WORK TO COMPLETE =
Give again, word for word, each line below starting at the one that contains "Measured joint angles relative" and ending at the one that contains "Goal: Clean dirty".

[Opening DATA RECORDS section]

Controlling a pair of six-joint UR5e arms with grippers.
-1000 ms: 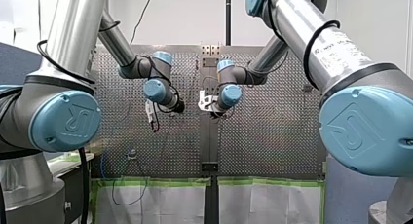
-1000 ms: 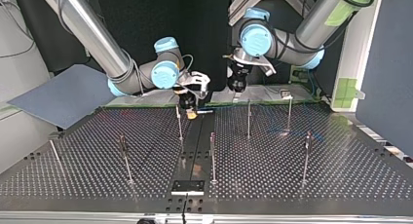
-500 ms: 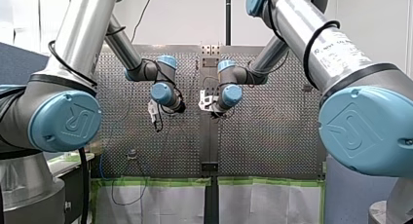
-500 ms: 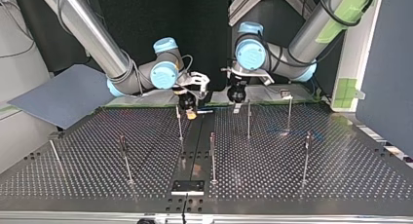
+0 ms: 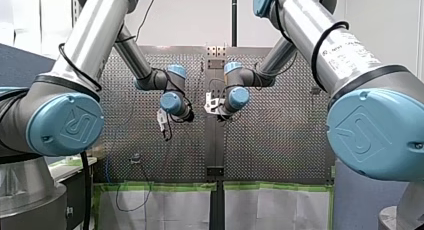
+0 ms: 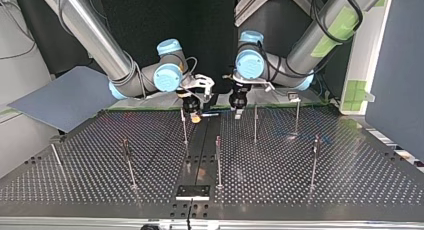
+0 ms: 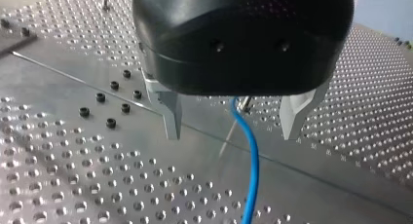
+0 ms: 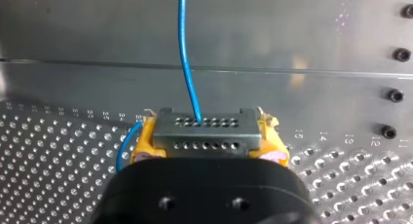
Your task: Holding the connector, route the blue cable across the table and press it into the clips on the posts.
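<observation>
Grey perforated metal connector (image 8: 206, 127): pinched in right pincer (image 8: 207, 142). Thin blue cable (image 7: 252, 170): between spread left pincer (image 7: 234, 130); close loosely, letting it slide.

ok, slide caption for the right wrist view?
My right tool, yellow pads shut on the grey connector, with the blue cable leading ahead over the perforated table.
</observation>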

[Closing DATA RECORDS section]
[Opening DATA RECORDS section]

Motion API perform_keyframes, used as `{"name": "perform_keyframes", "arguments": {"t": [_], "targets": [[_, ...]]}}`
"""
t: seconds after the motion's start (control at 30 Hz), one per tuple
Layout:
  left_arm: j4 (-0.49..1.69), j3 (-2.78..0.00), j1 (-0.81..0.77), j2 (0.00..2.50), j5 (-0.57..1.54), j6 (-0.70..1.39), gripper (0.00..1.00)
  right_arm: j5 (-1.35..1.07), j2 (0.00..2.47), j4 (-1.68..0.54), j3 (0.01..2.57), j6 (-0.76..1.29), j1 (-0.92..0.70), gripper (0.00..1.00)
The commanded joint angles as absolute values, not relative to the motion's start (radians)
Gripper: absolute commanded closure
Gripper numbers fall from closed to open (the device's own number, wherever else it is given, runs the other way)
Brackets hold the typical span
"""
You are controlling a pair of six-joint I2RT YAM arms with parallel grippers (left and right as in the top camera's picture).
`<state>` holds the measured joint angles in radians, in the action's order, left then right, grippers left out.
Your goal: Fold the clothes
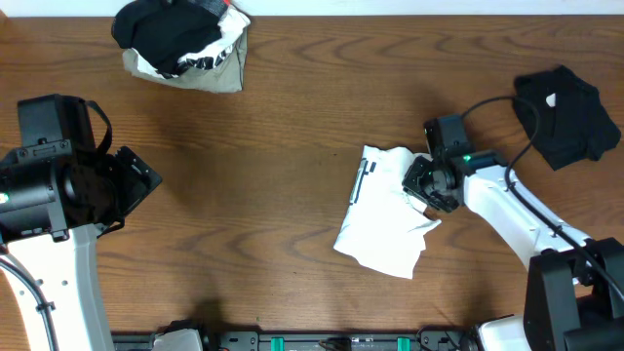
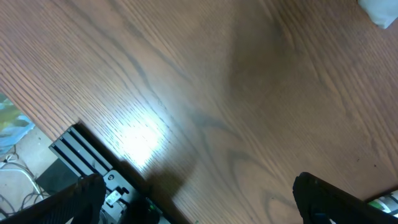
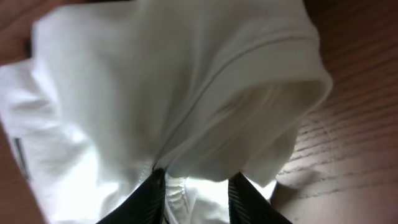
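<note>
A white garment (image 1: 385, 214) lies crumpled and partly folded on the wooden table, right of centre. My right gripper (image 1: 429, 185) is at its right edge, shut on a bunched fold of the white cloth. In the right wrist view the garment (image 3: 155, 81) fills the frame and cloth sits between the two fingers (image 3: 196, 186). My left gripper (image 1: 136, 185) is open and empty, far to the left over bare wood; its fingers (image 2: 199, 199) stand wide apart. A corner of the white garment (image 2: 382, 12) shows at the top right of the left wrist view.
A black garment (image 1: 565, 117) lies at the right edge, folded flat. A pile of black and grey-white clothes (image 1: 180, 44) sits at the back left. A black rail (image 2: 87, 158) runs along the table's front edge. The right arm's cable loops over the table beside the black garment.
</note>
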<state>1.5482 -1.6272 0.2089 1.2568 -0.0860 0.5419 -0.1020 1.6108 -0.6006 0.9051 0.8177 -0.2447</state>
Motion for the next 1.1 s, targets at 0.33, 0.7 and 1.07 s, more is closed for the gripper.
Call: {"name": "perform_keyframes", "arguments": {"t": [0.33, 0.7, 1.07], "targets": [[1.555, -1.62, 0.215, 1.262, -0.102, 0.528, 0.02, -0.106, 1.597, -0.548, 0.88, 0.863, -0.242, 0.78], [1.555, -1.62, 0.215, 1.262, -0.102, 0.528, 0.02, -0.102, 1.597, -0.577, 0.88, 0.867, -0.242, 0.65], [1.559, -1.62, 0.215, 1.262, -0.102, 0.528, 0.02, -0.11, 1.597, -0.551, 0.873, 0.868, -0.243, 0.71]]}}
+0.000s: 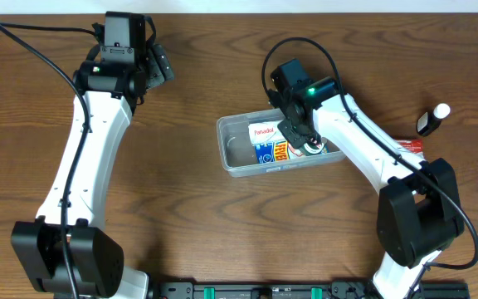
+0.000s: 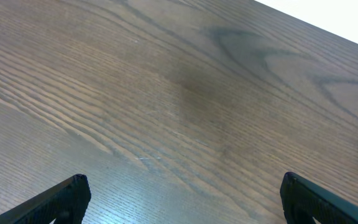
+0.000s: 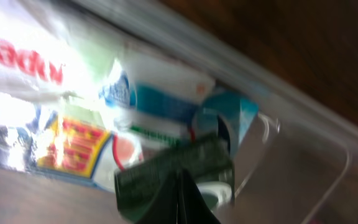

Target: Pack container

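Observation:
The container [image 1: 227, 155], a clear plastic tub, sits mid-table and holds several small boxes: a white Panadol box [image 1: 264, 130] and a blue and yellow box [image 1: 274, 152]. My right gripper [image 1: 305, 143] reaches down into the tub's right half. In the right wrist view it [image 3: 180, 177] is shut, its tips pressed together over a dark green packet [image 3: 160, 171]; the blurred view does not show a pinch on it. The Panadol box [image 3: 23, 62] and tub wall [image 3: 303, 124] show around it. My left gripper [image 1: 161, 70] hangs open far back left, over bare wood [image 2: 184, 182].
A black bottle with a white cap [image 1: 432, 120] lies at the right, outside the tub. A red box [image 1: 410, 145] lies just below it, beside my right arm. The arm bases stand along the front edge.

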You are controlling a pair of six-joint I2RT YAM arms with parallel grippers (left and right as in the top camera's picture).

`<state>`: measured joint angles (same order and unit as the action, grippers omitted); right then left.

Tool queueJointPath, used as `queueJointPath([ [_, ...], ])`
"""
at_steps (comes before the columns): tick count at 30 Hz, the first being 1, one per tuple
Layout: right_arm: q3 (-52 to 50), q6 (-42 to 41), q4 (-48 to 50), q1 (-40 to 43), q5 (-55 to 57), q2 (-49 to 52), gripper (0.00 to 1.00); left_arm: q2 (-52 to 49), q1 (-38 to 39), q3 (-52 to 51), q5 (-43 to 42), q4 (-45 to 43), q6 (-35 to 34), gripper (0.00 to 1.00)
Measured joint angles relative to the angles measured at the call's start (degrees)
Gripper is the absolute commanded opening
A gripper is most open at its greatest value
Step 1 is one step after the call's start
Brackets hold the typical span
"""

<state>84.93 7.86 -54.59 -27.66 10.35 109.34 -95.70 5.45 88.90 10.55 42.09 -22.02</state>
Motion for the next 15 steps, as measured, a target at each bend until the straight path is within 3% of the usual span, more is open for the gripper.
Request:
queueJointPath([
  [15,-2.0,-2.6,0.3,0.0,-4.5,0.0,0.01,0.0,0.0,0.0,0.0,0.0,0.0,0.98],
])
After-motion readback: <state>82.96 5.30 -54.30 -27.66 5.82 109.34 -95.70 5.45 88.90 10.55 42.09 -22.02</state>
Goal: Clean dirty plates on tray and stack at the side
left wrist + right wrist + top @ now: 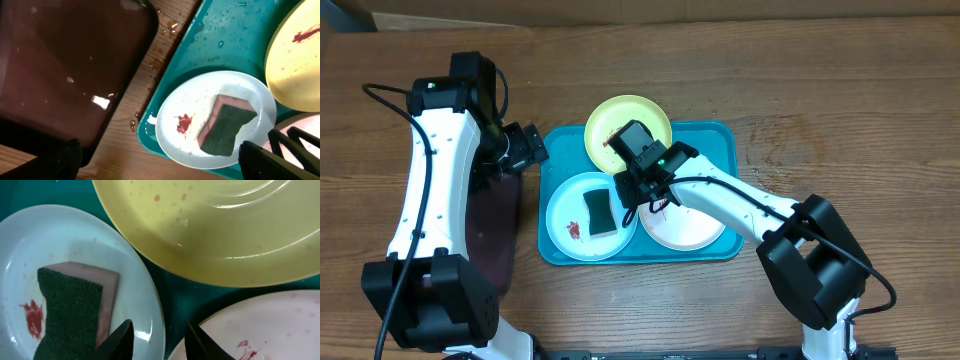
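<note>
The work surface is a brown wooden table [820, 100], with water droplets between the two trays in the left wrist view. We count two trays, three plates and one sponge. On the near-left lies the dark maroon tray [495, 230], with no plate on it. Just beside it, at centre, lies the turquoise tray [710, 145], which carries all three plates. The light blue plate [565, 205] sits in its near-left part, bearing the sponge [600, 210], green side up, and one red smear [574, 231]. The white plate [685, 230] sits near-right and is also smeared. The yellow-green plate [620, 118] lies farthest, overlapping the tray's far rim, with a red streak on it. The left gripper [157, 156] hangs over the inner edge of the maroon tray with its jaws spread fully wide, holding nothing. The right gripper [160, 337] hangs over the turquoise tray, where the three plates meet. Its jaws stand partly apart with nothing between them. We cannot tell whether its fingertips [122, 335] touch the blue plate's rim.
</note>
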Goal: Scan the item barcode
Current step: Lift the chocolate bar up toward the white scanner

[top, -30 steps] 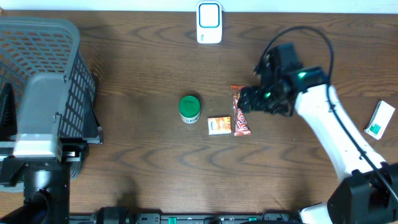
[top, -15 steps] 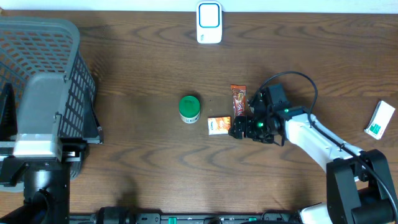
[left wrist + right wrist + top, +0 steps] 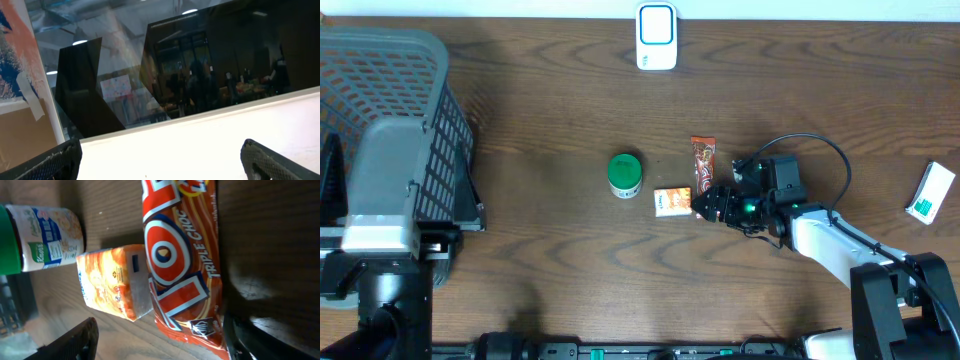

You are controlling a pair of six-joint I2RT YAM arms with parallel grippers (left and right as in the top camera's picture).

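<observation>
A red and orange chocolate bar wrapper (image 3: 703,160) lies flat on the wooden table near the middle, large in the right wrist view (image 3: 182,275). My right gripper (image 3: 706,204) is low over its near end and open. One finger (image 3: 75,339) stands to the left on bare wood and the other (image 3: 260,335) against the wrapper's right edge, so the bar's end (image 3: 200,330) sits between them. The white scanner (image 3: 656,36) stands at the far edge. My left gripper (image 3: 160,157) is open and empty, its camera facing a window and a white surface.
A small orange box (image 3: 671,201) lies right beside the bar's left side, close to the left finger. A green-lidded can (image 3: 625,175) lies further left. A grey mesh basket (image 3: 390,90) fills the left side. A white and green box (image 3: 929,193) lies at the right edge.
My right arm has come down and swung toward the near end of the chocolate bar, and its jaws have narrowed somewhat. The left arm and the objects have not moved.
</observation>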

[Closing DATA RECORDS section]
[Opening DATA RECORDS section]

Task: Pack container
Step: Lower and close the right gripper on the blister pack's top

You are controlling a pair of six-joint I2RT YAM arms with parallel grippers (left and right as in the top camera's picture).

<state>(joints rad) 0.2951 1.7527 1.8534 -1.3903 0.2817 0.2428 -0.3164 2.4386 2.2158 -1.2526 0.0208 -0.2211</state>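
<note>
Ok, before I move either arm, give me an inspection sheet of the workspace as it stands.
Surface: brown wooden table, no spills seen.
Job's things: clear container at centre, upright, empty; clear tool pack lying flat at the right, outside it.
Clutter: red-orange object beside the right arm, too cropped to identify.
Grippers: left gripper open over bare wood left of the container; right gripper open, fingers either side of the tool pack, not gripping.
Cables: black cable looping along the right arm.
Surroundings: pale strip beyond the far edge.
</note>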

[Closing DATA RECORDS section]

ANSWER SPACE =
Measured joint angles relative to the angles measured at the call's start (degrees)
Gripper is the absolute commanded opening
A gripper is most open at its greatest value
Step 1 is one step after the call's start
Brackets hold the typical span
"""

<state>84.93 7.86 -54.59 -27.66 10.35 109.34 -95.70 5.45 88.90 10.55 42.09 -22.02</state>
Motion for the next 15 steps, as measured, a target at each bend until the straight path is within 3% of the usual span, more is open for the gripper.
Request:
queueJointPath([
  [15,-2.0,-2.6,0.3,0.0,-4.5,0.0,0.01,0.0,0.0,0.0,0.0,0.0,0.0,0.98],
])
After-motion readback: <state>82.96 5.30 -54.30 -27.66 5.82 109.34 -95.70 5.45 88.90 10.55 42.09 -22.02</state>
Goal: Clean dirty plates on tray and stack at the side

Nothing further remains to be added to the answer.